Un autre indicateur pessimiste...

Le commerce international va se contracter dans les trois mois à venir, indique DHL, filiale de transport et de logistique du groupe Deutsche Post DHL, dans son baromètre de novembre*.

Avec un niveau à 45, l'indice sur le commerce mondial a perdu deux points par rapport à ce qui était prévu en septembre dernier, ce qui est négatif à un double titre, puisque, au-dessous de 50, la société allemande considère que les échanges se contractent. 

L’Inde, seul pays à progresser

Sur les sept grands marchés étudiés, seul l’Inde est un marché en expansion (c’est-à-dire au dessus de 50) avec un indice de 54, et en croissance, avec une hausse de 5 points par rapport à septembre. Si le commerce aérien y reste faible, avec une baisse de 4 points à 44, en revanche, les échanges par voie maritime dans l’océan Indien ont progressé sensiblement, avec + 10 pour parvenir à un indice de 60.

Les six autres marchés sont en contraction et en baisse, à l’instar du Royaume-Uni, qui, sur fonds de Brexit, est tombé sous la moyenne à 49, soit – 4 points par rapport septembre. Le Japon a essuyé le plus grand revers, avec – 5, et se retrouve ainsi derrière le Japon, avec un indice de 48.

La Chine, en baisse sur fonds de guerre commerciale

A quelques points de distance, se succèdent dans un mouchoir de poche l’Allemagne, avec indice de 45 (- 3), les États-Unis, avec 44 (- 1), la Corée du Sud, avec 43 (- 2) et la Chine, avec 42 (- 3).

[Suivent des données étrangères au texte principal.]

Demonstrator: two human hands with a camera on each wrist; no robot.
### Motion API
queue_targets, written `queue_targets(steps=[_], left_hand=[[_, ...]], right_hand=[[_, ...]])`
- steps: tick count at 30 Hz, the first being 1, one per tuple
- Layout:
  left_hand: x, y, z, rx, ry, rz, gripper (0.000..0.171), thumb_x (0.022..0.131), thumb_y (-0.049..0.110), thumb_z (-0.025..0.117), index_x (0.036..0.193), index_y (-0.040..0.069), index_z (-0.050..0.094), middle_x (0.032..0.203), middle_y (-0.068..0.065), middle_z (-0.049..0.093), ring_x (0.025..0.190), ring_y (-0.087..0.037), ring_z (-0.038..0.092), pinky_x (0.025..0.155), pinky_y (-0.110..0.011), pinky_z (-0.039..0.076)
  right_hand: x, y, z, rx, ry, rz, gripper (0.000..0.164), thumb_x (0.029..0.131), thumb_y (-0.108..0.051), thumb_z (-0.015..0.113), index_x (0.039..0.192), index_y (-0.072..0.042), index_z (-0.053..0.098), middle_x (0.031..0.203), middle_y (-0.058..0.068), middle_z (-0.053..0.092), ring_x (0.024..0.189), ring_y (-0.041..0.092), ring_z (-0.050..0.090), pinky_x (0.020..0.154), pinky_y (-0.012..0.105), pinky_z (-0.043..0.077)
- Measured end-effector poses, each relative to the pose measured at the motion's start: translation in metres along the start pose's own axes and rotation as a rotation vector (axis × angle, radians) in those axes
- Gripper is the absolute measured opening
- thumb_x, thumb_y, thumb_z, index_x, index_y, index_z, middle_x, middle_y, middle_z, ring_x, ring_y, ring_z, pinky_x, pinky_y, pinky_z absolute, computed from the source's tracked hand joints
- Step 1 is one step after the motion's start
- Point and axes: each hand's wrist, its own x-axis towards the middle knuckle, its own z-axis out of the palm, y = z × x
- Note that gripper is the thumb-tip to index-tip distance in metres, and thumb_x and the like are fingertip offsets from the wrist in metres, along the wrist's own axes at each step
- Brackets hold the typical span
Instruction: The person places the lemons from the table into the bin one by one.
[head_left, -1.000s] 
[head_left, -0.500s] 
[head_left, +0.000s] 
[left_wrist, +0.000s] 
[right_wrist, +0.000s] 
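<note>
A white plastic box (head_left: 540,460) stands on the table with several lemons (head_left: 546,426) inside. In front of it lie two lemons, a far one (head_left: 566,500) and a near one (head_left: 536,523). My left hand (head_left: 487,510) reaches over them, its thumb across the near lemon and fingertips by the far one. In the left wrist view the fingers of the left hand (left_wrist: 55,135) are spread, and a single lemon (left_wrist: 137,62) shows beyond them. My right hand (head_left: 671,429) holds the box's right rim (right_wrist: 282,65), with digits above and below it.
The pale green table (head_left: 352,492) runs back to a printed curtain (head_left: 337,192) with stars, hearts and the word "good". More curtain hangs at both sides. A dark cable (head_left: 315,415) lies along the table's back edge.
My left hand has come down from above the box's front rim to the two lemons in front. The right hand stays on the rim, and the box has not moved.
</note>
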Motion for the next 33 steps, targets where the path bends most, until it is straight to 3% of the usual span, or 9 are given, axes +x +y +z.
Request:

Si l’Inde a retrouvé des « perspectives de croissance positives », explique-t-on chez DHL, la Chine affiche « les perspectives de croissance les plus faibles de tous les pays sondés », en raison, notamment, de la guerre commerciale avec les États-Unis.

L'OMC aussi voir noir...

Le nouveau rapport de l’OMC sur le suivi des mesures commerciales, publié le 21 novembre, montre que la valeur des échanges de marchandises visés par les mesures de restriction des importations qui ont été adoptées par les économies du G-20 entre la mi-mai et la mi-octobre 2019 est estimée à 460,4 milliards d’USD. Cela représente une augmentation de 37% par rapport à la période précédente (remontant à la mi-octobre 2018); la valeur de ces échanges visés par des mesures de restriction des importations est la deuxième la plus importante après celle de 480,9 milliards d’USD enregistrée entre la mi-mai et la mi-octobre 2018.

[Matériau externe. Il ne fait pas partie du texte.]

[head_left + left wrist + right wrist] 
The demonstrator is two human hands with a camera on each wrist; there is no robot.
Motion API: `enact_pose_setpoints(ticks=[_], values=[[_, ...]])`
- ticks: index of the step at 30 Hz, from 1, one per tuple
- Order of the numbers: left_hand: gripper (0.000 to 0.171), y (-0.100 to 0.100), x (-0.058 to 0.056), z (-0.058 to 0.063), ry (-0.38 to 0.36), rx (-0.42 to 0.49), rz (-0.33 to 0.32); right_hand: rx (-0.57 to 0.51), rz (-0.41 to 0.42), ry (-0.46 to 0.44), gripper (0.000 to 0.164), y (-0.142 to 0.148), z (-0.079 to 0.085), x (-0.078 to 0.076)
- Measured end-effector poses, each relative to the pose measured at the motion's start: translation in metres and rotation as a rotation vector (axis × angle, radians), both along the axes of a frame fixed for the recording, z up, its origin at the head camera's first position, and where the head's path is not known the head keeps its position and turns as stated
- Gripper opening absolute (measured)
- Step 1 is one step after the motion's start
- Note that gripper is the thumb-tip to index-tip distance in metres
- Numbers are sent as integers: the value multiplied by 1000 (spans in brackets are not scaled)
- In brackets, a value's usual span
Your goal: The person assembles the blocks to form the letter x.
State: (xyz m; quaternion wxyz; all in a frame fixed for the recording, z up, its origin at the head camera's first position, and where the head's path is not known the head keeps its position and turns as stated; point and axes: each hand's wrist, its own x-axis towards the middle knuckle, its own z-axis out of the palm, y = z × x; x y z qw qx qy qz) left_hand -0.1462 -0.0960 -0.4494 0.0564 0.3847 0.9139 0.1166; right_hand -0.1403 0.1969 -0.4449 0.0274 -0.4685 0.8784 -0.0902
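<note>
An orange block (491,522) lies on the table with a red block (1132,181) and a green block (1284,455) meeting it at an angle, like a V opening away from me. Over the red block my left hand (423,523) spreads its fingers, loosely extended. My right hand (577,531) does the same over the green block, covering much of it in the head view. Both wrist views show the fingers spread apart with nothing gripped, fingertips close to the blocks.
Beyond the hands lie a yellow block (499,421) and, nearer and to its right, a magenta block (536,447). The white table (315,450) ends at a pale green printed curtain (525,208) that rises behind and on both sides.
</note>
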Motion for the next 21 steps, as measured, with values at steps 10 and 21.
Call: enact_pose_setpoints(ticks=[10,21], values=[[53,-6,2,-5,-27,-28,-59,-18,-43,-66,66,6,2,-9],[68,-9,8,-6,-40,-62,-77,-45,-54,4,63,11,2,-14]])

Esperons que l'année 2020 amènera davantage de sérénité sur la planète commerce international !

 

*Lancé en 2018 en partenariat avec Accenture, le Baromètre Global Trade(BGT) est publié chaque  trimestre. Le BGT agrège des données d'importations et d'exportations pour des produits en début de fabrication et intermédiaires dans sept pays représentant 75 % du commerce mondial : Inde, Chine, États-Unis, Corée du Sud, Royaume-Uni, Allemagne, Japon.